Einsteinian concept of space time

1.0. Introduction
Meditations on the nature of time began with the questions about its nature of existence.   Though many problems are related to the concept of time, these problems will be more in the epistemological realm and less in the ontological level.   ‘Time is the basic category of existence,’ wrote Heidegger, referring very definitely to time. Time is ‘the immediate datum of consciousness,’ said Bergson.   Time, for Kant, is ‘the formal a priori condition of all appearance whatsoever.’   Aristotle defined time as ‘the number of motion in respect of before and after.’   St. Augustine, when asked about time, conferred: ‘What, then, is time?

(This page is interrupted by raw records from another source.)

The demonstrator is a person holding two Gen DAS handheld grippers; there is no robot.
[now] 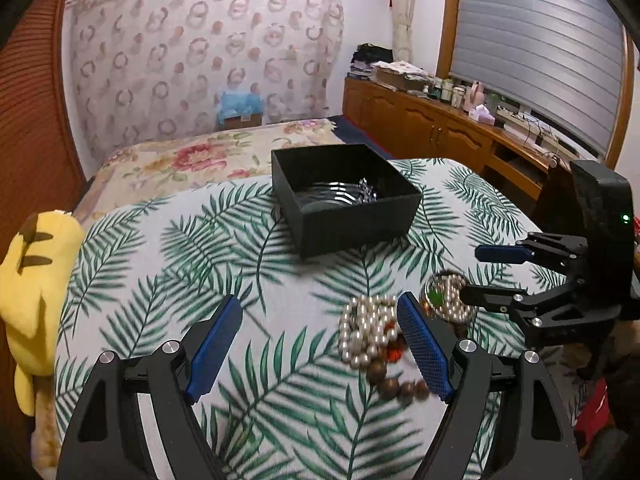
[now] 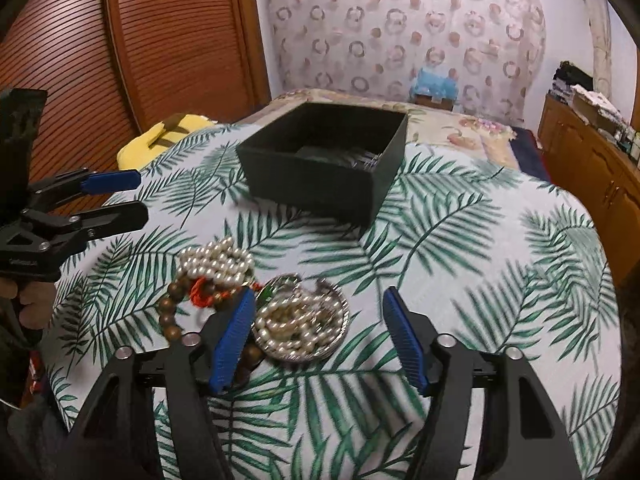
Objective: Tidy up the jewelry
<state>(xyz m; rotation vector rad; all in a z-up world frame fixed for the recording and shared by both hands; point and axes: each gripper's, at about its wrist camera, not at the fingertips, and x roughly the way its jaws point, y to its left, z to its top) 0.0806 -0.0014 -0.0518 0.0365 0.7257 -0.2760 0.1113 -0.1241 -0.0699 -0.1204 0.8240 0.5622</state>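
The pearls [image 2: 216,260] lie heaped on the leaf-print cloth [image 2: 480,280], tangled with a string of wooden beads [image 2: 170,312] and just beside a small dish [image 2: 304,324] holding more pearls; the black box [image 2: 324,160] sits farther back, with something shiny inside. A grab at the heap would likely drag the wooden string along, or tip the dish. The right gripper [image 2: 320,336] hangs low with the dish between its wide-open, empty jaws. The left gripper [image 1: 320,344] is also wide open and empty, its right finger by the pearls.
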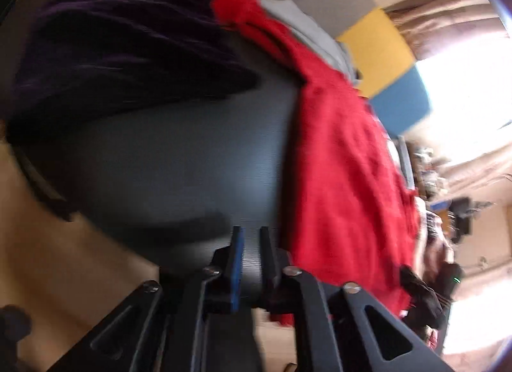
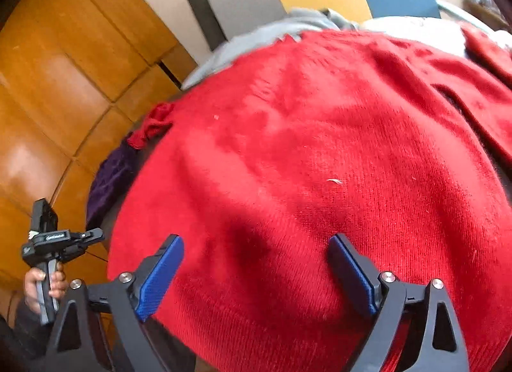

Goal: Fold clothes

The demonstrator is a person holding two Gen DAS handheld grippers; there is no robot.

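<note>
Red knitwear, a sweater (image 2: 320,164), lies spread across the dark table (image 1: 179,160) and fills most of the right wrist view. The right gripper (image 2: 256,272) hangs over its near part with the jaws spread wide and nothing between the blue pads (image 2: 160,276), which stand clear of the knit. In the left wrist view, which is blurred, the left gripper (image 1: 251,263) points at bare tabletop just beside the sweater's edge; its jaws stand a narrow gap apart with only table showing through, holding nothing. A dark purple garment (image 1: 121,52) lies bunched at the table's far side, close to the red sweater. Grey cloth (image 2: 256,39) lies beyond the sweater. A hand (image 2: 44,285) grips the left gripper's handle at the lower left of the right wrist view.
</note>
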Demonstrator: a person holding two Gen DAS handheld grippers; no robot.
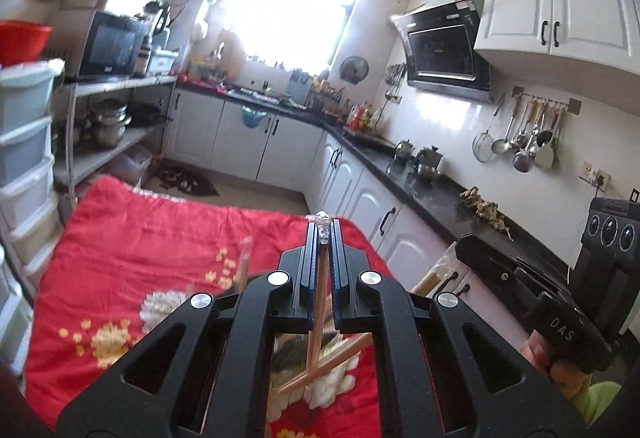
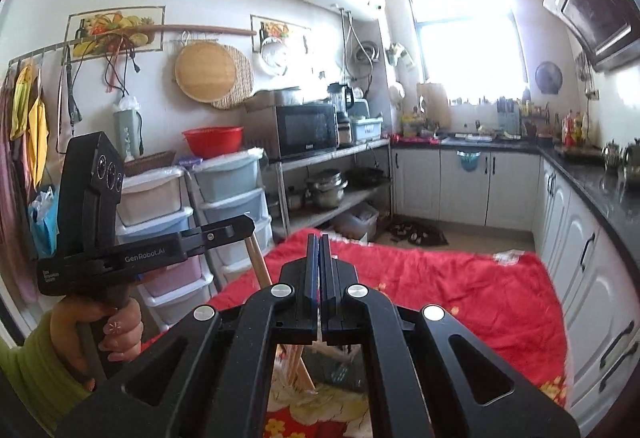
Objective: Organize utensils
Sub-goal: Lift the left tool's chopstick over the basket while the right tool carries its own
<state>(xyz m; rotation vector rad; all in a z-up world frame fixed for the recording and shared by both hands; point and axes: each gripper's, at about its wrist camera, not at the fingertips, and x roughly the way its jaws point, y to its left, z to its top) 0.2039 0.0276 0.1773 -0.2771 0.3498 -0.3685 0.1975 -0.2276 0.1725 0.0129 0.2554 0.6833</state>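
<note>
The left gripper (image 1: 324, 234) is clenched on a wooden chopstick (image 1: 319, 302), which runs up between the jaws with a clear wrapped tip poking out past them. The gripper is lifted over the red floral quilt (image 1: 140, 258), near its middle toward the edge closest to the camera. Below it, more chopsticks (image 1: 332, 362) lie crossed on the quilt. The right gripper (image 2: 320, 266) has its jaws pressed together on nothing visible, and hangs above the same quilt, where a bundle of sticks (image 2: 298, 366) shows beneath its frame.

The step in hand looks like gathering: one chopstick is picked up and carried. Where it should go is not visible in either view. The next move likely calls for finding the holder or the pile, lining the chopstick up with the others, and parting the jaws only once it is low enough not to roll.
</note>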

If no one asks me, I know; if I wish to explain to him who asks, I know not.’

In his book A Sense of Time Vatsyayan explains beautifully, the different thoughts about time.   Usually when somebody says to us “you missed meeting him; he was waiting for you long time.”   Then I may ask, ‘when did he go?’   The answer can be: “he came at 12 o’ clock and went just now; he must have reached the road junction.”   Here my question was about time, but the answer was related to space and distance i.e. 12 o’ clock is when the small and big metallic pointers in the clock meets at 12, which is a spatial representation and ‘road junction (from the house)’ is distance.   Ordinary use of time is without much problem provided we have a watch or clock and we know how to say it.   This experiential aspect gives rise to the philosophical aspects when we dive deep into the river of time.   It is interesting to quote Kant here ‘Time is ideal, but the concept of time is not derived from sense experience alone...[further] Kant insists that all possible knowledge of objects must be tied to and constrained by sense experience.’

2.0. What is Time?
A question we generally ask and easily get the answer immediately is ‘what’s time?’   But if somebody stares at us when the question is asked he must be a philosopher....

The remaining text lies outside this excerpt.